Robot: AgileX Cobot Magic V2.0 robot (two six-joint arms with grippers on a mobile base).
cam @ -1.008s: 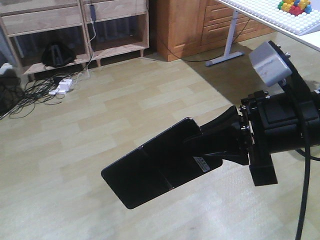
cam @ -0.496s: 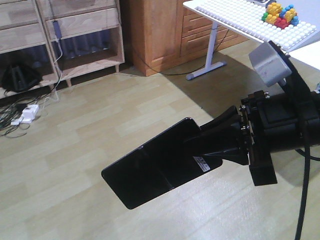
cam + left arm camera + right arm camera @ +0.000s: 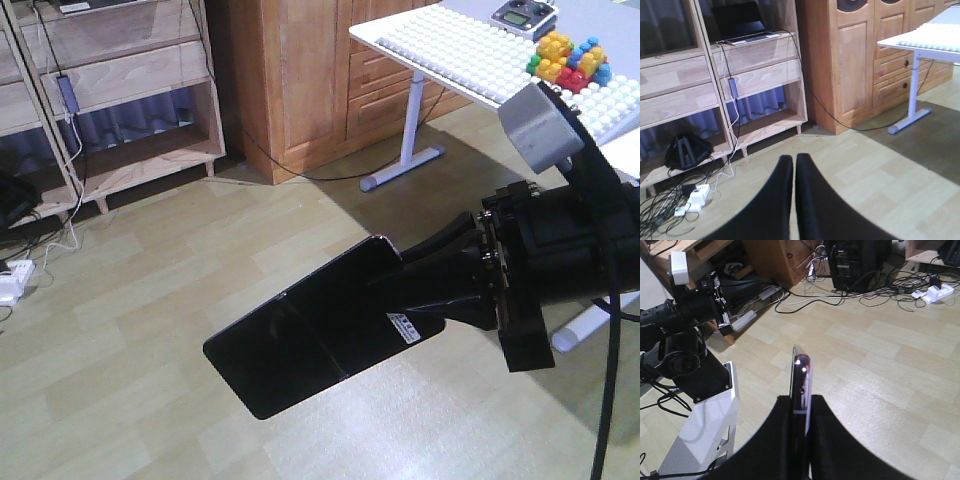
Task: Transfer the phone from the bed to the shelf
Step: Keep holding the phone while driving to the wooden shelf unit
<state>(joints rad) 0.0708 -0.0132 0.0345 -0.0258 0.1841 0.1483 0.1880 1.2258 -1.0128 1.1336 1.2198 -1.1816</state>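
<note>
Over the last second the view behind the arm has swung. The light natural-wood shelving unit (image 3: 130, 75) has slid towards the left edge of the front view, while the white studded surface (image 3: 470, 45) with its bright plastic blocks (image 3: 570, 58) has come further in, so the base appears to be turning with the load still on board. The flat glossy black phone (image 3: 320, 335), creased across its middle and carrying a small white sticker, has not shifted in the right tool (image 3: 410, 300), whose matte black fingers are clamped on one short end. The right wrist view shows its thin pinkish rim edge-on. It hangs above the pale, lightly shiny wood-plank floor (image 3: 150, 330), well away from the shelf, so carrying is probably still under way. The left tool (image 3: 794, 162) is closed, with nothing between its fingers.
</note>
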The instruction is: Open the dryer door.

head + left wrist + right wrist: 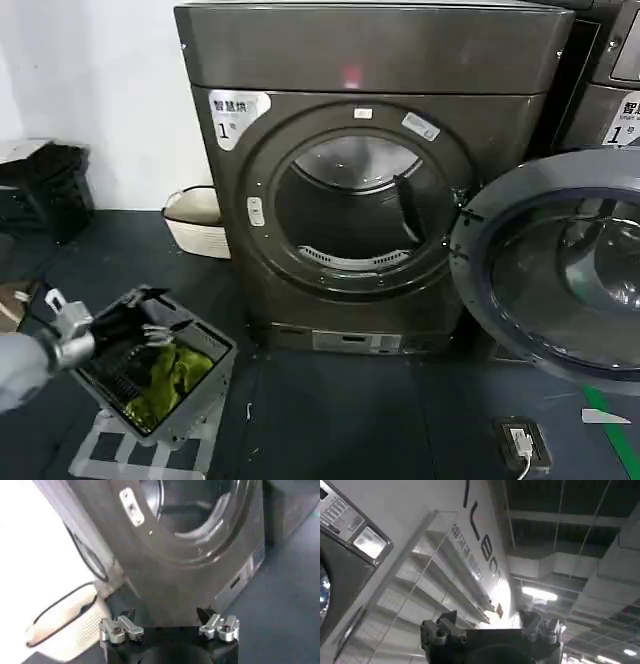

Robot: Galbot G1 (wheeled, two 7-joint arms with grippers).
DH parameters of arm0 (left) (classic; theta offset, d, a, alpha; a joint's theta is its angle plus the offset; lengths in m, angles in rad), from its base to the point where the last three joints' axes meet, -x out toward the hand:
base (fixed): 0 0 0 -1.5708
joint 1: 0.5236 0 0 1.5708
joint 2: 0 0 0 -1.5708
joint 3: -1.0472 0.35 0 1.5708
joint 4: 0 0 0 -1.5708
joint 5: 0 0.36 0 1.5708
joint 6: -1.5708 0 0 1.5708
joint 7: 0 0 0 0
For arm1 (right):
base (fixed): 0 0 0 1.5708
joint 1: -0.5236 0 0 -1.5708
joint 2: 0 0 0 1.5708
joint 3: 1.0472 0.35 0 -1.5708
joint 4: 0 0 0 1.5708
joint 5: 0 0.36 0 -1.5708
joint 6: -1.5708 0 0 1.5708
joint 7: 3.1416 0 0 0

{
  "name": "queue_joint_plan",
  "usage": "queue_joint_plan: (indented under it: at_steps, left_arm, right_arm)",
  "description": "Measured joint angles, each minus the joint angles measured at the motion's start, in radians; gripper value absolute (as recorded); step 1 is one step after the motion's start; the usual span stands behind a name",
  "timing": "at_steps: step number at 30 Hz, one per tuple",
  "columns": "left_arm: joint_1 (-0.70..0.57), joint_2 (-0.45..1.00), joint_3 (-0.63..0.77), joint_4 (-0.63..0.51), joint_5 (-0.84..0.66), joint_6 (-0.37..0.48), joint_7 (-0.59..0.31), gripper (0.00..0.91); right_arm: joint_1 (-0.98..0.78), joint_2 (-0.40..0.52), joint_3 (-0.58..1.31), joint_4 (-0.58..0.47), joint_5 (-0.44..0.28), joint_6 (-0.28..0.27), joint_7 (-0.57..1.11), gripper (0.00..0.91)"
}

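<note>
Closest in, the left gripper (pixel 52 318) hangs low at the floor's left edge, just beside a grey basket (pixel 205 395) of green laundry, fingers spread wide with nothing in them. The right gripper (pixel 490 625) is tipped up toward the ceiling, jaws apart and empty too. Further back, the dryer door (pixel 560 262) is swung fully out to the right of the dryer (pixel 365 180), drum wide open. Looks like the opening step is basically done, so I'd guess the next move is just pulling both arms clear.
</note>
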Motion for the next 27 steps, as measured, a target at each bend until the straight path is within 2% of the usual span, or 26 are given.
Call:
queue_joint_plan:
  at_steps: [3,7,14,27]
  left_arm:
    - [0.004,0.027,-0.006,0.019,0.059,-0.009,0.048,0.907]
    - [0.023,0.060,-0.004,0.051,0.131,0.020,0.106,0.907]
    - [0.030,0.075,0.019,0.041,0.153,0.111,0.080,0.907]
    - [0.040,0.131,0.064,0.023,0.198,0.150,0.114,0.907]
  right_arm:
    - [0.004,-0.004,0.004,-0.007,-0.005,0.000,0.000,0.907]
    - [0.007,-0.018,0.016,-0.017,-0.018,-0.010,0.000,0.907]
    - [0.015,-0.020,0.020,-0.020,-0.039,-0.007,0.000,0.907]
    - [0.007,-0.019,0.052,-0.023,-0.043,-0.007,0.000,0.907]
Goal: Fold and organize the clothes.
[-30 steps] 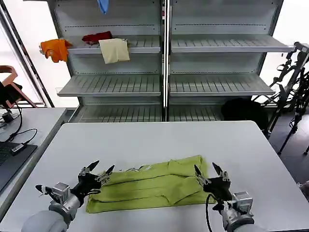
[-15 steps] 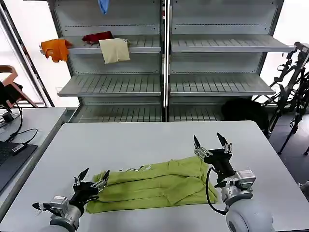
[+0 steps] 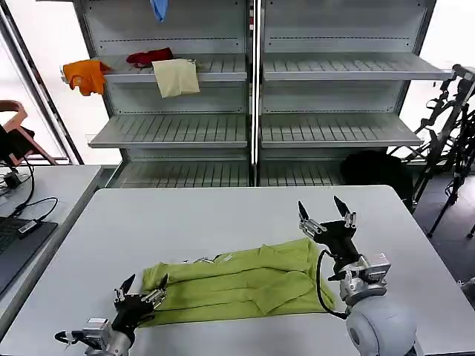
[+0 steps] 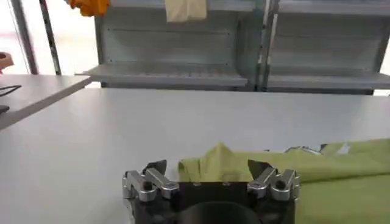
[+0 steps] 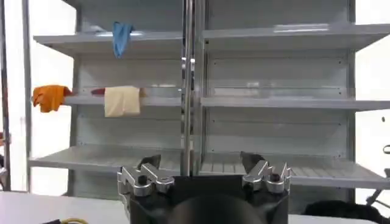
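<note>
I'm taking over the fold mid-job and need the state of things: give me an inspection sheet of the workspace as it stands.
Surface: white table, bare around the garment.
Job's things: lime-green T-shirt lying partly folded lengthwise near the front edge, creased, not yet a compact stack.
Clutter: nothing seen on the work table.
Grippers: left gripper open, low at the shirt's left end; right gripper open, raised above the shirt's right end, holding nothing.
Cables: black cable looping off the right wrist over the shirt's edge; cords on the side desk.
Surroundings: grey shelving behind, holding an orange cloth, red cloth, cream cloth and blue cloth.
</note>
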Tool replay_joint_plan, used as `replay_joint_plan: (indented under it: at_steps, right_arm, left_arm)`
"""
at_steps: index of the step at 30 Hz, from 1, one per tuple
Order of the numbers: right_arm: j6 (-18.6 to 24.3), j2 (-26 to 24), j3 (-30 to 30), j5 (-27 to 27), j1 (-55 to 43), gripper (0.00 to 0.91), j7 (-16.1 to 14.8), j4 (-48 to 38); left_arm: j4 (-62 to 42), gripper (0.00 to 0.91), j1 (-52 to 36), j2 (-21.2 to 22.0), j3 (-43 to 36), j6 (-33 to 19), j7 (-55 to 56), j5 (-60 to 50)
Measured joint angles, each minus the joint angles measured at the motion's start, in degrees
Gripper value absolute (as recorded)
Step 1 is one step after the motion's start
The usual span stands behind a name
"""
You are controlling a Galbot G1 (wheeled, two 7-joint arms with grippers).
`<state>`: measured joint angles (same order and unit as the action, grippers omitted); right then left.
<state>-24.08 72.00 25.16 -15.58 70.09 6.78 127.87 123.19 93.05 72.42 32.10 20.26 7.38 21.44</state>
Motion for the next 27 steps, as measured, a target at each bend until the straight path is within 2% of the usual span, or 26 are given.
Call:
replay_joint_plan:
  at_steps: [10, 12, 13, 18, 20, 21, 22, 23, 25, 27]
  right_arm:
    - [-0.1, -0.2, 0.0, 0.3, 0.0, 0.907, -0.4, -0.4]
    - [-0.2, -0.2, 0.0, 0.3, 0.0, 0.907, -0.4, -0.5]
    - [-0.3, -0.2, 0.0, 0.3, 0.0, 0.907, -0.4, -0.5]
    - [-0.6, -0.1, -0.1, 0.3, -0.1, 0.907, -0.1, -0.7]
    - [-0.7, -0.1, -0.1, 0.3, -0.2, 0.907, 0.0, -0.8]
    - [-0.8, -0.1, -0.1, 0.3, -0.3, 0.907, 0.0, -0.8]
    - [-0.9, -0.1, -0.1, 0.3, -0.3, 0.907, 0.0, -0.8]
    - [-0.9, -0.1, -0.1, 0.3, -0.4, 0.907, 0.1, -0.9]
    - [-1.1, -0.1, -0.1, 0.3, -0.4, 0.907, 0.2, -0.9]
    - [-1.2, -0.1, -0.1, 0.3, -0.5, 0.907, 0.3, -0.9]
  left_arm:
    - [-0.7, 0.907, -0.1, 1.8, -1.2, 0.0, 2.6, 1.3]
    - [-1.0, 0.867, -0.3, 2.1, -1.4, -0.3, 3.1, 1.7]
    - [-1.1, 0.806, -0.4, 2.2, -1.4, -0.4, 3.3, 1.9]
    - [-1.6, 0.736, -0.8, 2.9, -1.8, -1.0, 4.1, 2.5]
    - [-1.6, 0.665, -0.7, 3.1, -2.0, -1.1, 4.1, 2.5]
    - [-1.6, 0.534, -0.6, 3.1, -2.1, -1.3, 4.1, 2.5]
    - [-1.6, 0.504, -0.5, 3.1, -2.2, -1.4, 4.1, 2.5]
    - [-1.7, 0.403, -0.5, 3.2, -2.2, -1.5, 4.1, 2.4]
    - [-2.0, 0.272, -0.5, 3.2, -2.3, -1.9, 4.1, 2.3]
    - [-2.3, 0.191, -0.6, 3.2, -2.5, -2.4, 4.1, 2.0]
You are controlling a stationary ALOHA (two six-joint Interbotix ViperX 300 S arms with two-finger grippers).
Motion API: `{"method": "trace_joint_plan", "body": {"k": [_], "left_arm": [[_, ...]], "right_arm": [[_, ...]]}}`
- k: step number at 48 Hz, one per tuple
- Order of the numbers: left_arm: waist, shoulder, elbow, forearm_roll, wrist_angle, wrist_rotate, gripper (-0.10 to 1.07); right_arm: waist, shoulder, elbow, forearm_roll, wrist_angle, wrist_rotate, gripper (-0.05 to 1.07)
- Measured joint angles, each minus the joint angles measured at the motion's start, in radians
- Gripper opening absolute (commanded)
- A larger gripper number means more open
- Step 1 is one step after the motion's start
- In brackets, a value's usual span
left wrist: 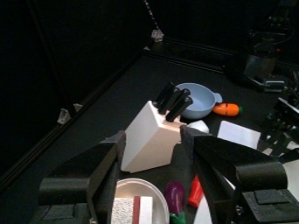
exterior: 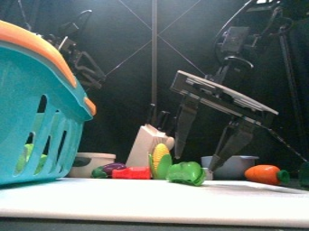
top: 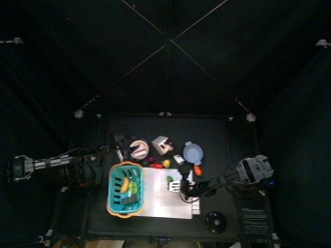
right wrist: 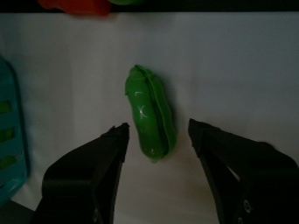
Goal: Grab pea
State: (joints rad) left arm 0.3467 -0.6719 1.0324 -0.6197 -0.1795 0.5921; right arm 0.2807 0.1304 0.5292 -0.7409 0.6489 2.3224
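**The right gripper hangs over the pea pod**

The table (top: 230, 225) is black, with a white mat (right wrist: 233, 79) on it. A big blue basket (exterior: 36, 117) stands at the left, right by the front camera. Behind it is a white knife block (left wrist: 152, 133) with black handles poking up, and a blue bowl (left wrist: 198, 98) beyond that. An orange carrot (exterior: 262, 174) lies at the right.

The pea pod (right wrist: 149, 112) lies flat on the white mat, all by itself. Nothing touches it.

The right gripper (right wrist: 158, 153) hangs just above the pod. Its jaws are spread wide, one on each side, and hold nothing. I think this is so they can drop and squeeze it.

The left gripper (left wrist: 158, 166) waits near the knife block, jaws apart and empty.
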Motion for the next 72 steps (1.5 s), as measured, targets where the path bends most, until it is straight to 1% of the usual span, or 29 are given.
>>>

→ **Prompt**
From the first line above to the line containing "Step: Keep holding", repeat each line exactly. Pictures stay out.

→ **Answer for this exercise**
Robot: AgileX Cobot Magic V2.0 robot (two six-joint arms with grippers on a mobile base).
cam @ -1.008s: 
cam @ -0.496s: 
cam + left arm camera + right arm camera @ +0.000s: 
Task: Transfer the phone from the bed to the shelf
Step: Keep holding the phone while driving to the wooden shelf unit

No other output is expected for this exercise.